This year, US $4.2 million worth of Black Friday shopping parcels will make their way across the world in order to reach their designated doorstep. Amazon Prime and Alibaba’s Aliexpress can try to quicken that long-drawn process, but there’s no skipping the many steps each parcel has to go through to get from the warehouse to the customer.
A trader has multiple documents to get in order before they can ship goods out – cargo insurance, government permits and container bookings are just some of them. Singapore has created the Networked Trade Platform (NTP), which brings together government agencies and more than 30 service providers, to address some of the challenges facing traders and regulators.

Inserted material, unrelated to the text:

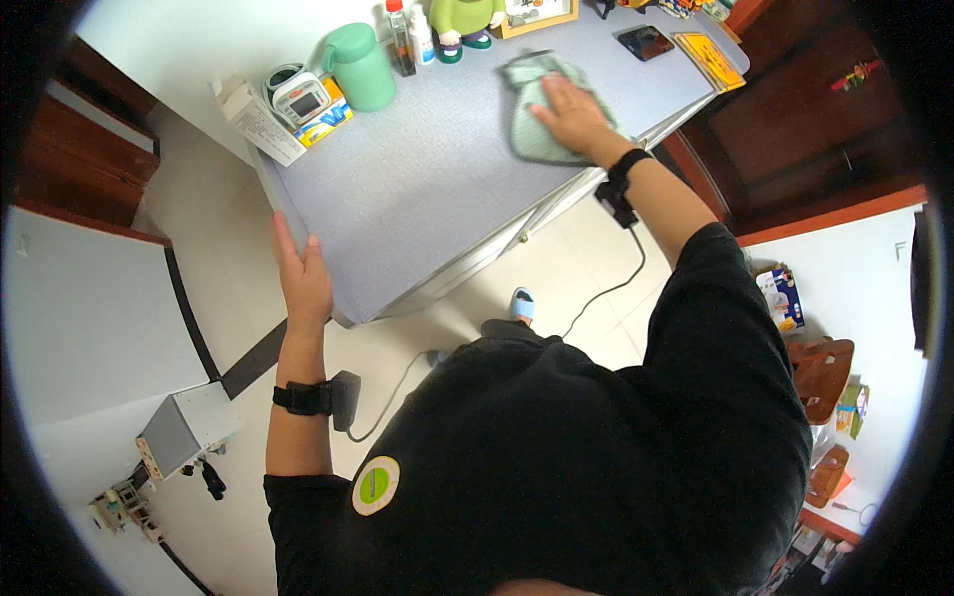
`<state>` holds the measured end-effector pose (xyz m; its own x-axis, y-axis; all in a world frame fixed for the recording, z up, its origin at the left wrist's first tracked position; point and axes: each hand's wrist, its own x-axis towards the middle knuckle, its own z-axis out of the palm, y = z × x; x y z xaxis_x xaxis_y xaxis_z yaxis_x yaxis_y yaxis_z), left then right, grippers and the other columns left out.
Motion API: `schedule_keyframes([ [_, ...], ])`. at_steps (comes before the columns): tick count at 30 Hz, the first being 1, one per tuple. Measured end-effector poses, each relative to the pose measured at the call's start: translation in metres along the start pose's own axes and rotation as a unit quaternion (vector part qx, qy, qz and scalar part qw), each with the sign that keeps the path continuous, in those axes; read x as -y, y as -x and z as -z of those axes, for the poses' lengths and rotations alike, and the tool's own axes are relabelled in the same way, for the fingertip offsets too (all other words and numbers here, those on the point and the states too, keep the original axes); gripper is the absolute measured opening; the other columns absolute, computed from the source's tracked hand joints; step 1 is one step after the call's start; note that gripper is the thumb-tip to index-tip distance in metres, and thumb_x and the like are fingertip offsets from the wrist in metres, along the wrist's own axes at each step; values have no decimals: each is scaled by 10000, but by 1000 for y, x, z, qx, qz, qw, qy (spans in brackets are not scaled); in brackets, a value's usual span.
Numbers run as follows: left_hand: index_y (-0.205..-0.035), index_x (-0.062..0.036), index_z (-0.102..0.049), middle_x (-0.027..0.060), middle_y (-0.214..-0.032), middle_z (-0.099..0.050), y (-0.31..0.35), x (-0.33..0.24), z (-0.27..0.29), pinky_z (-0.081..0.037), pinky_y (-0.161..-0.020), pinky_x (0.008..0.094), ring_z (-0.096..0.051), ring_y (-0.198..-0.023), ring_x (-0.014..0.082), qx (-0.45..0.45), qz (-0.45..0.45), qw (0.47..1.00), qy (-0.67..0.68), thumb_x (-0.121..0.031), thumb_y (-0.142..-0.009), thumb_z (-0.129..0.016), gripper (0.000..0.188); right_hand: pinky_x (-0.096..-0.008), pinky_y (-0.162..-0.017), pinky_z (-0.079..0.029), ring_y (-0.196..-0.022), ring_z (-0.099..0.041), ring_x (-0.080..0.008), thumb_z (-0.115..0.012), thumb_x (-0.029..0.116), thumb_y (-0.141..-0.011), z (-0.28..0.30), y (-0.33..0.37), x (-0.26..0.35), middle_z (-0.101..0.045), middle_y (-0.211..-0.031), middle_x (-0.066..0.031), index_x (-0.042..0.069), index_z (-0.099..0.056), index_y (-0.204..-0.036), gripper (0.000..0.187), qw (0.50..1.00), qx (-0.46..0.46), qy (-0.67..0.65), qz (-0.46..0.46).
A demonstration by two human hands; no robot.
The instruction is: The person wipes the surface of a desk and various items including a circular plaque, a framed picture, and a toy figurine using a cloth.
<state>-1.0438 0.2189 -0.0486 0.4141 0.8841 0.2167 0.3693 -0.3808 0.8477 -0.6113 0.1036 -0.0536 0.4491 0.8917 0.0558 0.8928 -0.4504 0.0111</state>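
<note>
My right hand [576, 117] lies palm down on a pale green cloth [542, 141], its fingers stretched over the fabric. The cloth is spread, a little rumpled, on the grey tabletop [407, 189], near the front edge toward the right. At the table's left end, my left hand [304, 283] is beside the corner with its thumb apart from straight fingers and nothing in it. Whether it touches the edge I cannot tell. A black strap with a small device and a cable is on each wrist.
Along the back stand a blood pressure monitor [298, 96] with boxes, a green pitcher [361, 70], a red-capped bottle [399, 40], a white bottle [421, 38], a green figurine [465, 25] and a picture frame [537, 14]. A phone [645, 43] and yellow packet [710, 60] lie at the right.
</note>
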Motion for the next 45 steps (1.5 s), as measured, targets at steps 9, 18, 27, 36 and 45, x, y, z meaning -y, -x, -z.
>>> schedule_keyframes([
  [9, -1401, 28, -117, 227, -1434, -212, -1, -5, -1, -179, -1076, 363, -231, -1325, 307, -28, 54, 994, 93, -194, -910, -460, 639, -392, -1111, -106, -1374, -109, -286, -187, 586, -905, 6, 48, 16, -135, -1474, -180, 21, -162, -1414, 761, 984, -8, 30, -176],
  [18, -1408, 10, -113, 237, -1429, -212, -3, -6, -2, -222, -1057, 355, -277, -1302, 317, -22, 65, 991, 118, -195, -915, -454, 633, -424, -1074, -219, -1300, -283, -339, -450, 416, -883, 12, 115, 233, -304, -1387, -235, -45, -297, -1337, 665, 979, -50, -142, 135],
  [27, -1419, -12, -104, 223, -1432, -221, -9, -2, 0, -234, -1050, 335, -286, -1299, 309, 12, 90, 992, 86, -125, -875, -445, 652, -410, -1039, -299, -1233, -402, -305, -504, 269, -848, -16, 134, 233, -416, -1336, -161, 47, -446, -1273, 483, 923, -193, -225, 246],
  [36, -1418, -12, -110, 220, -1438, -210, -1, -3, 21, -221, -1059, 345, -258, -1313, 298, -23, 94, 994, 54, -143, -896, -447, 635, -390, -1065, -251, -1268, -349, -318, -419, 303, -886, -13, 76, 16, -388, -1356, -190, 20, -448, -1268, 477, 969, -228, -96, -10],
  [45, -1403, 5, -141, 219, -1404, -275, 12, 22, 34, -248, -1045, 345, -310, -1280, 292, -11, 139, 988, 65, -195, -908, -478, 632, -400, -1109, -88, -1375, -66, -326, -254, 601, -885, 26, 10, -58, -77, -1486, -173, 48, -141, -1425, 781, 990, 56, -32, -122],
])
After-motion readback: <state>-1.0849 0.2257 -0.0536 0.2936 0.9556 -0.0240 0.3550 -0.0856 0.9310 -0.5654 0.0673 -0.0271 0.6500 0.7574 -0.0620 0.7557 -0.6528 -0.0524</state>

At the recent GovInsider Live, Serene Ho, Director of the NTP Office at Singapore Customs, shared how the NTP has shortened the trade process, standardised trade finance applications for traders and given banks more visibility into trade permit data.
Streamlining paperwork processes
As global ecommerce becomes more available, the trade industry is seeing a shift in customer expectations. “They want it now, they want it easy,” said Ho. Besides wanting efficiency, customers are expecting more information – they want to track their parcels so they can know when to expect its arrival, right down to the hour of the day.
A parcel crossing international trade borders typically has to go through 25 parties, including the factory, the warehouse and the shipping line. The entire process generates up to 40 documents, and a lot of the information has to be keyed in repeatedly. “There’s lots of data, lots of digital silos,” said Ho. Having to coordinate with multiple partners also “limits scalability” for traders.
The Singapore government is simplifying this by moving the entire trade process onto a digital platform that “integrates the whole chain of services”. NTP combines services across the public and private sectors to make information – such as government permits, packing lists and invoices – easily available to all stakeholders. This not only saves time, it cuts paper costs, which take up a fifth of shipping costs, said Ho.
Another challenge traders faced was that each bank had different document requirements. “We’ve heard from customers that there are too many portals out there,” said Ho. NTP worked with nine key trade finance banks and standardised the application processes so traders can easily submit all the information via one “multi-bank trade finance” portal on the NTP. Traders can also reuse the information across different banks, making the application process a lot more convenient.
Making trade finance compliance more efficient
Banks themselves have faced a huge challenge: they often didn’t have the latest prices of certain types of goods like clothes and shoes. And so they could not quickly and accurately validate invoices to ship these items. “Is there a real trade going on? What is the price for a shipment of non-commodity goods?” Ho said, for example.
To help the banks, Singapore Customs worked with the Monetary Authority of Singapore to make available data from customs permits with the banks. This will help banks validate the underlying trade and verify prices of non-commodity goods, Customs said. It will also help them better manage fraud and mitigate risks associated with trade-based money laundering. “Traders can give consent on the NTP for their data to be shared directly with the financial institutions of their choice,” said Ho.
The NTP is currently looking to partner with customs of other countries, including China and Australia, to make information exchange for imports and exports more seamless.
The NTP is a great example of how the public and private sectors can work together to increase efficiency and streamline processes. “Where there’s a gap, that’s where the government should work with industries to deliver,” said Ho.